Plotting farmers’ lives is this actor’s latest script

By Sandhya D’Mello

When my phone rang one morning, I was pleasantly surprised to see Nana Patekar’s name flashing on the screen. I didn’t want to miss a chance to speak to this activist and undisputed Bollywood acting  powerhouse.

Such is his impact on my cinematic choices that when he said, Mi Nana Patekar boltoy (Patekar speaking in Marathi),  I imagined it was either his character Sadhu Agashe of Ab Tak Chappan (2004), Uday Shetty of  Welcome (2007), or Ganpatrao Ramchandra Belwalkar from Natsamrat (2016), that I was talking to over the phone.

Patekar has had his stint in acting playing versatile characters and seamlessly getting into the skin of his characters.

I have always admired Patekar’s work, however, his current crusade to help Indian farmers and their families is what I wanted to talk to him about.

What made him reach out to this most neglected segment of society? Was it the Marathi Manoos  (son of the soil) that came to the rescue of the Maharashtrian farmers? Or was it his genuine concern over drought and farmers’ suicide? “

For me, it is more about helping humanity which is in distress and this is irrespective of anyone’s religion. When I witness people expressing their problems and breaking down, the first thought that runs through my mind is ‘what is it that I can do to help that farmer or his family?” the  veteran actor said.

The actor has now vowed to bring smiles to the faces of farmers in Maharashtra through the Naam Foundation, which is currently in the midst of planning housing facilities and a school for families affected by the recent floods in Shirol, near Sangli in Maharashtra, where the government has allotted land for affected farmers.

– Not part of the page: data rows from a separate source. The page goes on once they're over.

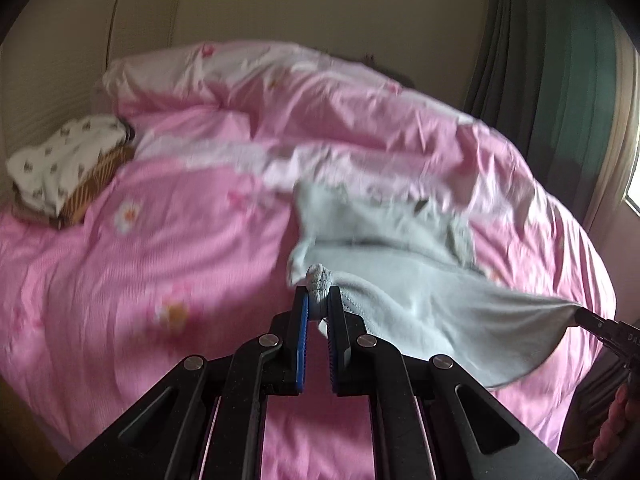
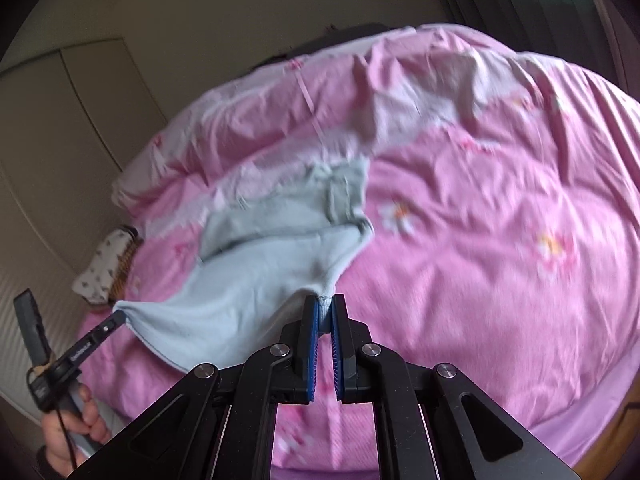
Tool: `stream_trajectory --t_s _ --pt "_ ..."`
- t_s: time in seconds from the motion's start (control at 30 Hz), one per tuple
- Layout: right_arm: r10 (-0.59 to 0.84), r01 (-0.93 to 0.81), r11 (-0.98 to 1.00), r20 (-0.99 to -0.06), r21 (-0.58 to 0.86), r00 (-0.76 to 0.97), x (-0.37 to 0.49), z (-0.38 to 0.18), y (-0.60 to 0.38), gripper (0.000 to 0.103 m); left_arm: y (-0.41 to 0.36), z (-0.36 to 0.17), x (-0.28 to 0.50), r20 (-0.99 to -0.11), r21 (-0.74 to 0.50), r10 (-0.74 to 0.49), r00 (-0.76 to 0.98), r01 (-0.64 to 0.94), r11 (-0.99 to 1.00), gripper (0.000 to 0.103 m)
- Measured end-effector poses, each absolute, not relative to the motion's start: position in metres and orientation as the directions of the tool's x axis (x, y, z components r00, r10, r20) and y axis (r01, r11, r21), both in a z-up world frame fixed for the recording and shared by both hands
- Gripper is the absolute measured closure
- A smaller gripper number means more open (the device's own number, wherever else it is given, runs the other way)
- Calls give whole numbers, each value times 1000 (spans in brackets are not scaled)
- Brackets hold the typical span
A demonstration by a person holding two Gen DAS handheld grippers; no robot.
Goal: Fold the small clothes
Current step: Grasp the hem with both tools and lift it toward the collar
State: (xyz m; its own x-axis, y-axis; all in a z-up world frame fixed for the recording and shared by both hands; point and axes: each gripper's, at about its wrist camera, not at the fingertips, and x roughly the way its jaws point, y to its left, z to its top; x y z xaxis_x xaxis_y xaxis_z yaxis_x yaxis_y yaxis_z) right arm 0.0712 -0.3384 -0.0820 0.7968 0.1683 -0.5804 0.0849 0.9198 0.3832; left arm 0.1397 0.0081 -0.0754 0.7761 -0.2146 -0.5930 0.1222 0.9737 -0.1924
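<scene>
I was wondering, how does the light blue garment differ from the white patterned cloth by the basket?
The light blue garment is plain and stretched between the left tool and right tool; the white patterned cloth is dotted with small dark motifs, ungripped, draped over a wicker basket. Both are above the pink duvet.

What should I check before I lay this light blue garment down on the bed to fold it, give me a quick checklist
1. Left gripper shut on a corner of the light blue garment: ok.
2. Right gripper shut on the other corner: ok.
3. Edge between the grippers pulled flat: not ok, it sags.
4. Far end of the garment spread out: not ok, bunched on the pink duvet.
5. Duvet smooth where it lands: not ok, rumpled.
6. Garment right side up: cannot tell, blurred.
</scene>
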Motion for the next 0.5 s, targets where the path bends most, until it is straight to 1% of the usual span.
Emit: stream_trajectory --t_s 0.1,0.27,0.4,0.5 --pt "157 92 913 -550 398 821 88 -67 -347 96 4 -57 162 -559 -194 -212 801 122 973 93" --pt "135 113 901 -516 419 846 129 -48 -360 96 -3 -43 207 -519 -224 -218 826 115 968 93" --pt "117 134 892 -506 432 854 174 -42 -368 96 -4 -42 250 -501 -245 -200 842 83 966 93" --pt "106 147 891 -512 429 853 208 -44 -370 96 -5 -51 289 -509 -261 -183 841 52 964 93"
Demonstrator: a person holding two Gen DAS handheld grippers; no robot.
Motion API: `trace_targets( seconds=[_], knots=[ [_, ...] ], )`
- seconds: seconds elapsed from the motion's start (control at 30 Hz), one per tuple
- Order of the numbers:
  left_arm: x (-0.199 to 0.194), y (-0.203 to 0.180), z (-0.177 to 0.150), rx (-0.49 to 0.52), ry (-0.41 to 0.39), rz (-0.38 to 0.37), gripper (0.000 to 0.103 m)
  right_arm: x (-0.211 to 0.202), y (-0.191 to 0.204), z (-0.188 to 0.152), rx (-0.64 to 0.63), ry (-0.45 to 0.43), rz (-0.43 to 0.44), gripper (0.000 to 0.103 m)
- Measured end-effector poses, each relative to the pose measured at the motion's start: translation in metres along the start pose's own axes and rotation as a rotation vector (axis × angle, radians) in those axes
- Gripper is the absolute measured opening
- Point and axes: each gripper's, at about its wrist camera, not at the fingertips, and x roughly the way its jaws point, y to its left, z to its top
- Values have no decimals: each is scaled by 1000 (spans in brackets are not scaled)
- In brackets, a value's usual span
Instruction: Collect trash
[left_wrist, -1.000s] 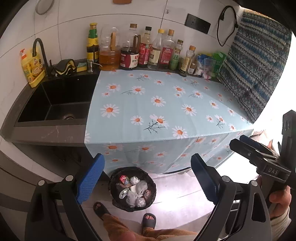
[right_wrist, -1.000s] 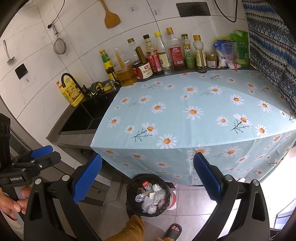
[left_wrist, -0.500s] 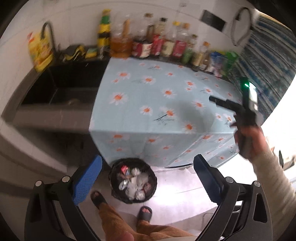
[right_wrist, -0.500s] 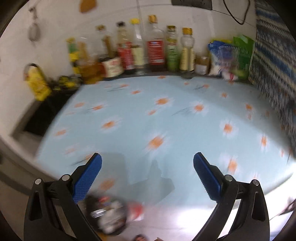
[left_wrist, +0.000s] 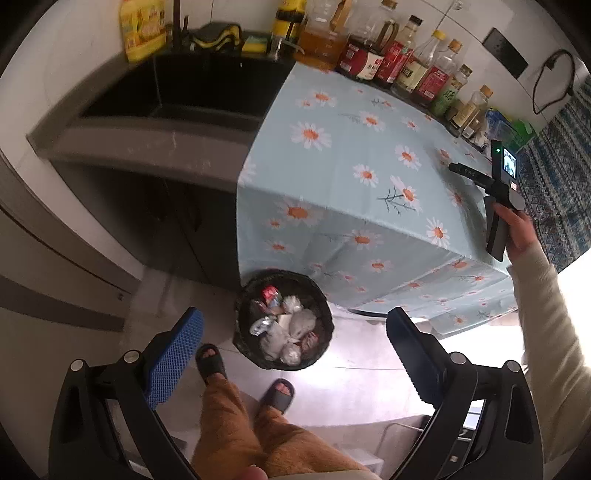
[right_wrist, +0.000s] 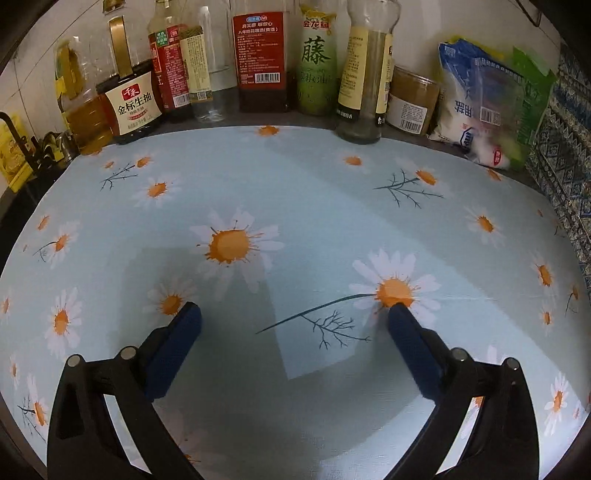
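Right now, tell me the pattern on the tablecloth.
The tablecloth is light blue with white, orange-centred daisies and thin dark sprigs; the right wrist view shows it best.

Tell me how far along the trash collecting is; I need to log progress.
Done, it seems: the black bin on the floor already holds crumpled wrappers, and the daisy tablecloth shows no loose trash in either view. In hand: nothing; the left gripper and right gripper are both open and empty, the right one low over the cloth. Left: no trash is visible outside the bin; only bottles line the wall.
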Motion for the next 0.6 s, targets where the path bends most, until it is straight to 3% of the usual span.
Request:
trace_targets(
  seconds=[0.17,0.37,0.47,0.6],
  knots=[
    [28,-3,2,-69,59,-61,96,1,1,0,0,0,0,99],
    [36,-68,5,135,-10,-39,96,2,1,-1,0,0,0,100],
    [39,-81,-7,170,-46,7,96,2,2,0,-1,0,0,100],
    [59,-91,-25,203,23,6,96,2,1,-1,-1,0,0,100]
  ],
)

Patekar acknowledges that the state government has been extremely supportive of his crusade. “In my walk of life, I will strive to help as much as I can to understand the farmers and their plight and will work towards easing their life. There is no point in cribbing as to what can be done and what should be done instead of empathising and offering them the required help needed to live with self-respect and dignity. This is something that I delight in and is soul-satisfying,” the Padma Shri award recipient said.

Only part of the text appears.